Exercise goal: The expected output is the first line of the data below and every line after it, up to and including the line containing "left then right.", each reproduced exactly.

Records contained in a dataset
[Start of section]

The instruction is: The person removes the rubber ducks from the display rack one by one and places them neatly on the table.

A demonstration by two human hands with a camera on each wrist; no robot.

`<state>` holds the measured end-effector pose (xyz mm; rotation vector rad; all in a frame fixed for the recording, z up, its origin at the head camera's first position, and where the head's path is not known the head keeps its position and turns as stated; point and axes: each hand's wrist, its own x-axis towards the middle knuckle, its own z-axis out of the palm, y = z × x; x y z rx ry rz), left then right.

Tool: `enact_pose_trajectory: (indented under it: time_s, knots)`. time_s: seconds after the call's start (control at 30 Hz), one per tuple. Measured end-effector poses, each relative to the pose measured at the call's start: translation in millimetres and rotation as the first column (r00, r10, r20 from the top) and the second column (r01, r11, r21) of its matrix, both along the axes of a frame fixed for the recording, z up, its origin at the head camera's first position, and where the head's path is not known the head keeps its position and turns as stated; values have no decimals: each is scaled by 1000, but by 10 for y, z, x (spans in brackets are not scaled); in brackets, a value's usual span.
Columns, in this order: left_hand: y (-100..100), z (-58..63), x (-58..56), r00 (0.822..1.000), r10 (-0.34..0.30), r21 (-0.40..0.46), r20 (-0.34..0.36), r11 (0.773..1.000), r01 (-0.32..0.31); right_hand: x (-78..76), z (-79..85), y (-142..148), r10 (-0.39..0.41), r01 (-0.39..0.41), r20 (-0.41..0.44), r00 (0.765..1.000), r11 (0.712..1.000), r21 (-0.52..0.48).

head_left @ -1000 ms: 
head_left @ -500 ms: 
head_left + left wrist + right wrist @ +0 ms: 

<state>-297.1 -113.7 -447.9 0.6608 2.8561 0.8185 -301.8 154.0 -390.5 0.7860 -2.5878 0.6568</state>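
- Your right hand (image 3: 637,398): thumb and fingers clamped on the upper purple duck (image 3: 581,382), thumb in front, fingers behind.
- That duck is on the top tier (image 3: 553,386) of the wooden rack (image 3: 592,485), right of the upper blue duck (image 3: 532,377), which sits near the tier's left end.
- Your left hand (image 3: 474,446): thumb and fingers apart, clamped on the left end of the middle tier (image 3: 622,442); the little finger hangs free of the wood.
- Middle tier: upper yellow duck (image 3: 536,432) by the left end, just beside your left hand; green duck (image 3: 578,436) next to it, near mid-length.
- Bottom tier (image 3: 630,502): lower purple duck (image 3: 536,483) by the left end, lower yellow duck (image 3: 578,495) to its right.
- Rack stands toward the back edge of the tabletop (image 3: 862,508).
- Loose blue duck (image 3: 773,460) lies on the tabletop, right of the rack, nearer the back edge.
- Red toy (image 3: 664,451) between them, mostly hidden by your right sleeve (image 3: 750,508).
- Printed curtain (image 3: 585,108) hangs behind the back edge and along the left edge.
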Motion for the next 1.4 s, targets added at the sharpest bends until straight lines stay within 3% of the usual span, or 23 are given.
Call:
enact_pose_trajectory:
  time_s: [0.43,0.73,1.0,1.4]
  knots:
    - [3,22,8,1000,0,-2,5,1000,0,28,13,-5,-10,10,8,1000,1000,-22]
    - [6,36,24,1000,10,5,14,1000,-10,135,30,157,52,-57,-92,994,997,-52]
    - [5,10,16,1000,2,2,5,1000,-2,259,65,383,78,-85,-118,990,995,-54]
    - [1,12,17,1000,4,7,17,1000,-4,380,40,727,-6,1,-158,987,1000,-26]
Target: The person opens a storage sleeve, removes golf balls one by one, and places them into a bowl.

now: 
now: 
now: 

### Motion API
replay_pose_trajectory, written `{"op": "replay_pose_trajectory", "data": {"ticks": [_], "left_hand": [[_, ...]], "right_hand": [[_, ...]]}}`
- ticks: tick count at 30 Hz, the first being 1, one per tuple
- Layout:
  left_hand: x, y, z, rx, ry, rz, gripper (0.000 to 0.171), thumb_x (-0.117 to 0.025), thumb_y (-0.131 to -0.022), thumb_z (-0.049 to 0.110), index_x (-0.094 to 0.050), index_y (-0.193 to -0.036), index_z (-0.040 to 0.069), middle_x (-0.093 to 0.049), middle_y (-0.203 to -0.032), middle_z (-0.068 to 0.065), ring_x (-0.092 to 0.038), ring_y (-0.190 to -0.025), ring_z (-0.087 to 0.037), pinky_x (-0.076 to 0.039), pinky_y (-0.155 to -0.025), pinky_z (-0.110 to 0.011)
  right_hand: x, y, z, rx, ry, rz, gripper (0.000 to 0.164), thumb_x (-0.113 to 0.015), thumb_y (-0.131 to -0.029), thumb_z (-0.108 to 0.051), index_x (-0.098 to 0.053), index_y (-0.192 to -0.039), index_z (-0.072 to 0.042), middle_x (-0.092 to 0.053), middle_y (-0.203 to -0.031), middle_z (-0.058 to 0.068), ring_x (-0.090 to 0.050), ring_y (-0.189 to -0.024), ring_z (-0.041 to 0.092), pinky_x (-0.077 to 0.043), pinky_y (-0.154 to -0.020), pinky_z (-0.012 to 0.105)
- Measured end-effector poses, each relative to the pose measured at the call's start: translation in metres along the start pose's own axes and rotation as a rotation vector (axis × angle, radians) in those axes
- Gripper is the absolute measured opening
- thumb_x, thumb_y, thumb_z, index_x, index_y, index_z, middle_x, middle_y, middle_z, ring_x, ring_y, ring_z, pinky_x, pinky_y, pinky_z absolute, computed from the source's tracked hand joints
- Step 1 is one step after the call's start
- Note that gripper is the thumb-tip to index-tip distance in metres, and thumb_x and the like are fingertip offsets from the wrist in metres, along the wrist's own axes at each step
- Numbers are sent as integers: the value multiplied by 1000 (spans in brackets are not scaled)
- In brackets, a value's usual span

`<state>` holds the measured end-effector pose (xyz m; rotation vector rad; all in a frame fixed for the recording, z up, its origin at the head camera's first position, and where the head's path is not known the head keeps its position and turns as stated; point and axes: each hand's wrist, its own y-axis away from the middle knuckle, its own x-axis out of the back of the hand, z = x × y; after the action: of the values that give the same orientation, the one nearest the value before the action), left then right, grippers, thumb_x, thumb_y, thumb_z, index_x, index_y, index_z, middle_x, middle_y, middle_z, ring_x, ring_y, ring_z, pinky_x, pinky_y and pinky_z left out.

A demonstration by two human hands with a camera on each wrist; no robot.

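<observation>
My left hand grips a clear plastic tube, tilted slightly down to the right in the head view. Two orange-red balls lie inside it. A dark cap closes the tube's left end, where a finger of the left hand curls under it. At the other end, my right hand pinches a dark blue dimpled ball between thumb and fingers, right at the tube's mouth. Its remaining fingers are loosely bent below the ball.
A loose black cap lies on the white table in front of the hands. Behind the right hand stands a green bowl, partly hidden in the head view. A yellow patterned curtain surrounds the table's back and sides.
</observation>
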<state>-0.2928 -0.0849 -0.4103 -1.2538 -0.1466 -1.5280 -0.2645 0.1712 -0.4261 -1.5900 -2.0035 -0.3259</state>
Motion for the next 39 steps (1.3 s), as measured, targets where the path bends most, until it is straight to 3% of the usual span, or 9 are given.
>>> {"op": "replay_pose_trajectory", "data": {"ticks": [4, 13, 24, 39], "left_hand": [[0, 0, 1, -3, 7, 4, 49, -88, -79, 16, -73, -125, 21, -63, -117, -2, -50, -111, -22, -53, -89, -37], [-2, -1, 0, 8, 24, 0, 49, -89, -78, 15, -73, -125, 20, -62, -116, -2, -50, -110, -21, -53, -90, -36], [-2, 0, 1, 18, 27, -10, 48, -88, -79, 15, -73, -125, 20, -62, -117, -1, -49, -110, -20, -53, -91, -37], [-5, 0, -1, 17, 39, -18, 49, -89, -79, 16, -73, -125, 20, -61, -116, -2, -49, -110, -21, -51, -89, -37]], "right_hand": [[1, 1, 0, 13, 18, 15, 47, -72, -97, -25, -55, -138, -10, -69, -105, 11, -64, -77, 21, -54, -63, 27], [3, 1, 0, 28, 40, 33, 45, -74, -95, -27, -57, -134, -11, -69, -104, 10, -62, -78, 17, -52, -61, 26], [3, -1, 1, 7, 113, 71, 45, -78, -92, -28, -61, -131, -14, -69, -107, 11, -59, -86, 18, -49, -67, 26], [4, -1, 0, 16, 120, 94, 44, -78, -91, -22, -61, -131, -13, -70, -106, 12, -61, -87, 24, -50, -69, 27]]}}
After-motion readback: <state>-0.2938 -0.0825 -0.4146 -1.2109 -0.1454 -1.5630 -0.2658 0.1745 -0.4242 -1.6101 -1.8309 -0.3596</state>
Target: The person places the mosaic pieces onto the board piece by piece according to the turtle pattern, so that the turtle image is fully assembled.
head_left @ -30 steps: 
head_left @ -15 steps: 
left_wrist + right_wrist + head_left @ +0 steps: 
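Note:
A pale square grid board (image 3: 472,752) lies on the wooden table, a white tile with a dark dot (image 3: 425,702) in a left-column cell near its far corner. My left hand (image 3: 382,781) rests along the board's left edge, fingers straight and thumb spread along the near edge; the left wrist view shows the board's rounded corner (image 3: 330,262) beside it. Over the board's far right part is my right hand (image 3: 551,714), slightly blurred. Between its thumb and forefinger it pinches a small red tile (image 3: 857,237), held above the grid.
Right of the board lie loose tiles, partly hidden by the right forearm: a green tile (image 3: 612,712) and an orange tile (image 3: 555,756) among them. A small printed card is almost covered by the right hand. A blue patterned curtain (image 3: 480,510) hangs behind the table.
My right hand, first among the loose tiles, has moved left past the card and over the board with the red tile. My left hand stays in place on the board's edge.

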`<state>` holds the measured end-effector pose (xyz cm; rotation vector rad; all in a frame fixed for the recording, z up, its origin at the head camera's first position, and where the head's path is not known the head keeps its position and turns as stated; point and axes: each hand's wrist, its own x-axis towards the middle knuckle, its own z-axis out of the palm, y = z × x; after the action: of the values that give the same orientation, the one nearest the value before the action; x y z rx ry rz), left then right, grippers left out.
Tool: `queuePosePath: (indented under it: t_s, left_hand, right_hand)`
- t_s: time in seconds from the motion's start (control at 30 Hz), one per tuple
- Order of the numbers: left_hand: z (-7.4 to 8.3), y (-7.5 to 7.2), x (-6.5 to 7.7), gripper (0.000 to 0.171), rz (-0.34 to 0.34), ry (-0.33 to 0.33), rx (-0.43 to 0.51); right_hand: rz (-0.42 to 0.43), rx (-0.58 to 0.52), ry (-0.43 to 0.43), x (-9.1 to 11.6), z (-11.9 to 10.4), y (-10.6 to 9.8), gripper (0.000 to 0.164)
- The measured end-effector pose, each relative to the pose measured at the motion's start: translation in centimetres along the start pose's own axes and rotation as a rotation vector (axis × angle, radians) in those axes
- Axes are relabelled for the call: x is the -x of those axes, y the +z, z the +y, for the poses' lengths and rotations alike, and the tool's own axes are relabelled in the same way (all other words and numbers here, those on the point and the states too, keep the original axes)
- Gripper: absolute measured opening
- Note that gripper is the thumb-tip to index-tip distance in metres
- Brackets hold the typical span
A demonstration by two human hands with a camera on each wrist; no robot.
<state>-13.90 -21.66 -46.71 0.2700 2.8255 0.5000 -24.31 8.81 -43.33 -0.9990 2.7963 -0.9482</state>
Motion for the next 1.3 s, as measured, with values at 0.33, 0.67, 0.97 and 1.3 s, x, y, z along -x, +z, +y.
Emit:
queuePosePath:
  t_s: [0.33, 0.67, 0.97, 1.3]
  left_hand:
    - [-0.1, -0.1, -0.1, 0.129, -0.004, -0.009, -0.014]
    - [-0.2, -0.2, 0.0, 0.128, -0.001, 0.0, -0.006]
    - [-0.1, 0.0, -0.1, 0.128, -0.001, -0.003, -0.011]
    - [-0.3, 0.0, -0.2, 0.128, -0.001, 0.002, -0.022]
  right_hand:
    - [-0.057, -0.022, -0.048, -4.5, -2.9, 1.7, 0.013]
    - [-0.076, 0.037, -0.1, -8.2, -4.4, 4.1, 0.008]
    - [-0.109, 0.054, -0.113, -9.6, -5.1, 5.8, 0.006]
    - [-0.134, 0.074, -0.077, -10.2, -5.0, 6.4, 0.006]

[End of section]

The completed task:
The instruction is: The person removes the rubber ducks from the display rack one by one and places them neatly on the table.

A demonstration by two human hands with a camera on each wrist; no robot.

`<state>` holds the measured end-effector pose (xyz mm; rotation vector rad; all in a frame fixed for the recording, z up, its origin at the head camera's first position, and where the head's path is not known the head keeps its position and turns as stated; point and axes: each hand's wrist, its own x-axis towards the middle knuckle, its own z-axis out of the palm, y = z × x; x y z rx ry rz), left then right.

No additional answer is needed here.